#### WHAT NEEDS TO BE DONE
Write out every line exactly, from the start of the records below to the line with "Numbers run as", and stop there. Don't write out the pictures.

[Stored data entries]
........

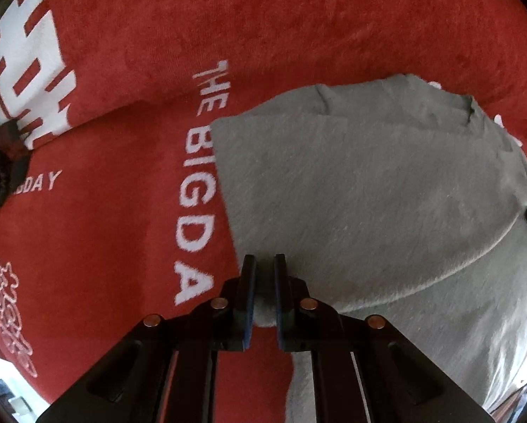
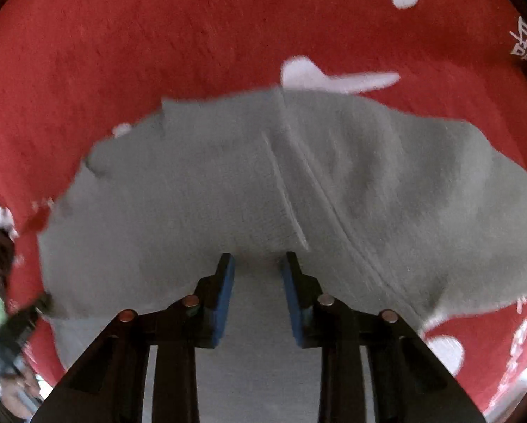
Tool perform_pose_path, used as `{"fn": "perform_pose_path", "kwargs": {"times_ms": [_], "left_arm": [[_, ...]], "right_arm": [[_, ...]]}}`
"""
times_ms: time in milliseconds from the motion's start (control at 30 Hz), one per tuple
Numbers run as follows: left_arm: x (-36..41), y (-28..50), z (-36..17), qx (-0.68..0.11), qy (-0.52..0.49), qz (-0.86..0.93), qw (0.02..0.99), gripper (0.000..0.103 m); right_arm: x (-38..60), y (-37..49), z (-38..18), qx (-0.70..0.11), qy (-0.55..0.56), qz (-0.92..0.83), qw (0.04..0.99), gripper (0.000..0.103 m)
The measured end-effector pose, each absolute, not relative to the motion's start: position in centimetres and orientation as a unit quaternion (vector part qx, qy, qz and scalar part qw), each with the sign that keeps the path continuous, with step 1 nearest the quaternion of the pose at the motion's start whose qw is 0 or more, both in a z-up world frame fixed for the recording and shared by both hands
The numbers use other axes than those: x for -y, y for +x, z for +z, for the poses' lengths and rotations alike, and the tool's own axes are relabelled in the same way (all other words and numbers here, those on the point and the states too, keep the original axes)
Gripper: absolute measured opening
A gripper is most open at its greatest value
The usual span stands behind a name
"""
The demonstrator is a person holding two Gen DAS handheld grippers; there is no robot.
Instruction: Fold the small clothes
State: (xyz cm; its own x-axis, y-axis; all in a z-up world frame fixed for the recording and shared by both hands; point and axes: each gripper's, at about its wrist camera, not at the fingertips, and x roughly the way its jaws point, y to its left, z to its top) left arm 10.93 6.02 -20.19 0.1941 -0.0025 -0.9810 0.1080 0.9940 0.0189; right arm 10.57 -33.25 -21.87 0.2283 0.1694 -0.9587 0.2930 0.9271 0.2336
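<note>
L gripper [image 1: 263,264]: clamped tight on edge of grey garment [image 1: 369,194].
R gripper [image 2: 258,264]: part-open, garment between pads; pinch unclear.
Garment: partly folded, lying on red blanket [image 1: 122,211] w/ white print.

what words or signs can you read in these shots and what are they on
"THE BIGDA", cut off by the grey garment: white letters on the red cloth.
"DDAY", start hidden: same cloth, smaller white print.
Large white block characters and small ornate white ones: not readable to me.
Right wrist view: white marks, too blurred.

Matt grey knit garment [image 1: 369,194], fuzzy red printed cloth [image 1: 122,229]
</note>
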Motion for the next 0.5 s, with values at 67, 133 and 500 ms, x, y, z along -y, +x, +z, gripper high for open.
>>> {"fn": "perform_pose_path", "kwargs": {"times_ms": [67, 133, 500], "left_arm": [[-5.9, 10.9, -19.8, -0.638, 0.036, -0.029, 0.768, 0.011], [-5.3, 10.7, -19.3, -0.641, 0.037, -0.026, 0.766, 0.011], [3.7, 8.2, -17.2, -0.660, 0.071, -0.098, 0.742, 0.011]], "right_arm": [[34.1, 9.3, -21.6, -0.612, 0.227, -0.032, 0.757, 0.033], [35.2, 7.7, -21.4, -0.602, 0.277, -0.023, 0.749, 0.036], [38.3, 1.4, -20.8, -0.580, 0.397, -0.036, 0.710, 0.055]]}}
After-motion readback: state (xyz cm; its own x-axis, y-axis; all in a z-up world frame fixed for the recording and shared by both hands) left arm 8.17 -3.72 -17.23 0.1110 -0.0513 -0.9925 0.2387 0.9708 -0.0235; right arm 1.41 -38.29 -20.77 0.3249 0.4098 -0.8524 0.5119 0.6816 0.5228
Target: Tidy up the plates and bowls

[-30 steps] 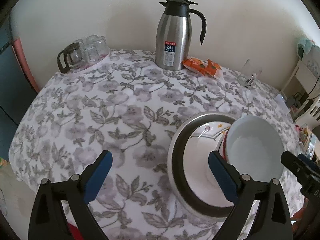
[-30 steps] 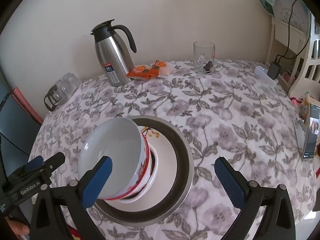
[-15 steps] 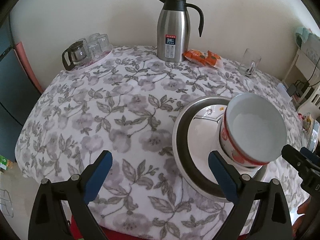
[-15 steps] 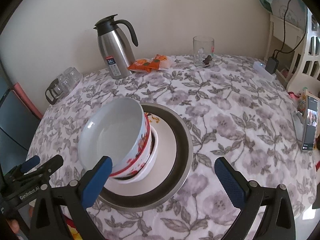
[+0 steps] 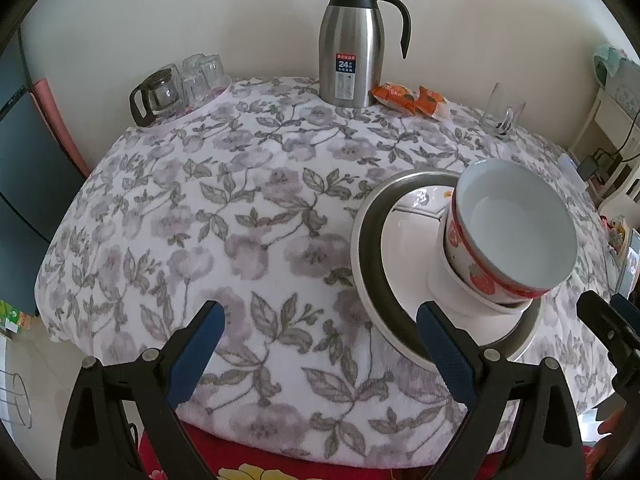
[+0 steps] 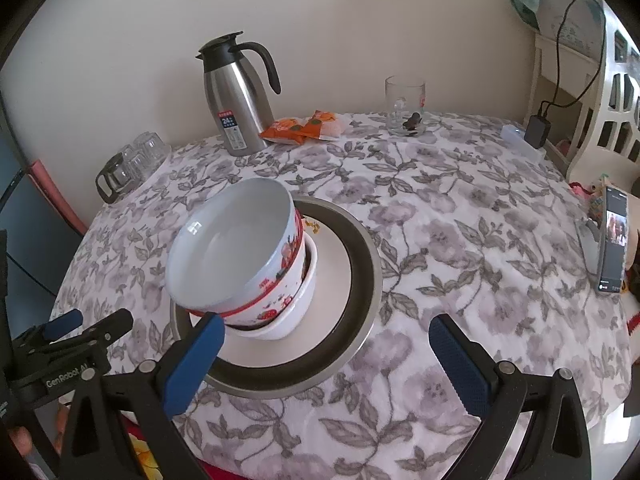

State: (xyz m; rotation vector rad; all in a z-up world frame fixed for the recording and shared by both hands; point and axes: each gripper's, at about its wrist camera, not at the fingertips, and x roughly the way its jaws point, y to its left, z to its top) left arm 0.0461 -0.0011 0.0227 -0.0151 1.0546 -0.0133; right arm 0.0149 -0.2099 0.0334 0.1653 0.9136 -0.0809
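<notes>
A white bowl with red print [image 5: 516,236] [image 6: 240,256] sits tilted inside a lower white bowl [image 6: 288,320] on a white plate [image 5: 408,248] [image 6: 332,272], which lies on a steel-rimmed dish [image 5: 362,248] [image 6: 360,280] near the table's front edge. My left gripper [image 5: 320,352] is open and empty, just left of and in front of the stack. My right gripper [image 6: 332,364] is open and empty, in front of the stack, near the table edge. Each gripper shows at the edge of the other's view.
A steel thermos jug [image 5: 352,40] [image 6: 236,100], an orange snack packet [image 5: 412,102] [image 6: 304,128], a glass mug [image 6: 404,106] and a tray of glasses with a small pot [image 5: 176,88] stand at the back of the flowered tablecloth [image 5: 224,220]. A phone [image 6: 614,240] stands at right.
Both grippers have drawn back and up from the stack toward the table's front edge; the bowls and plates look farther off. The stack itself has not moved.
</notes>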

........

#### WRITTEN RESPONSE
Tool perform_pose_path, used as `{"fn": "perform_pose_path", "kwargs": {"times_ms": [_], "left_arm": [[_, ...]], "right_arm": [[_, ...]]}}`
"""
times_ms: time in milliseconds from the motion's start (control at 30 Hz), one per tuple
Numbers run as follows: left_arm: x (-36..41), y (-28..50), z (-36..17), qx (-0.68..0.11), qy (-0.52..0.49), qz (-0.86..0.93), qw (0.02..0.99), gripper (0.000..0.103 m); right_arm: x (-38..60), y (-37..49), z (-38..18), qx (-0.70..0.11), qy (-0.55..0.56), qz (-0.92..0.83), qw (0.04..0.99), gripper (0.000..0.103 m)

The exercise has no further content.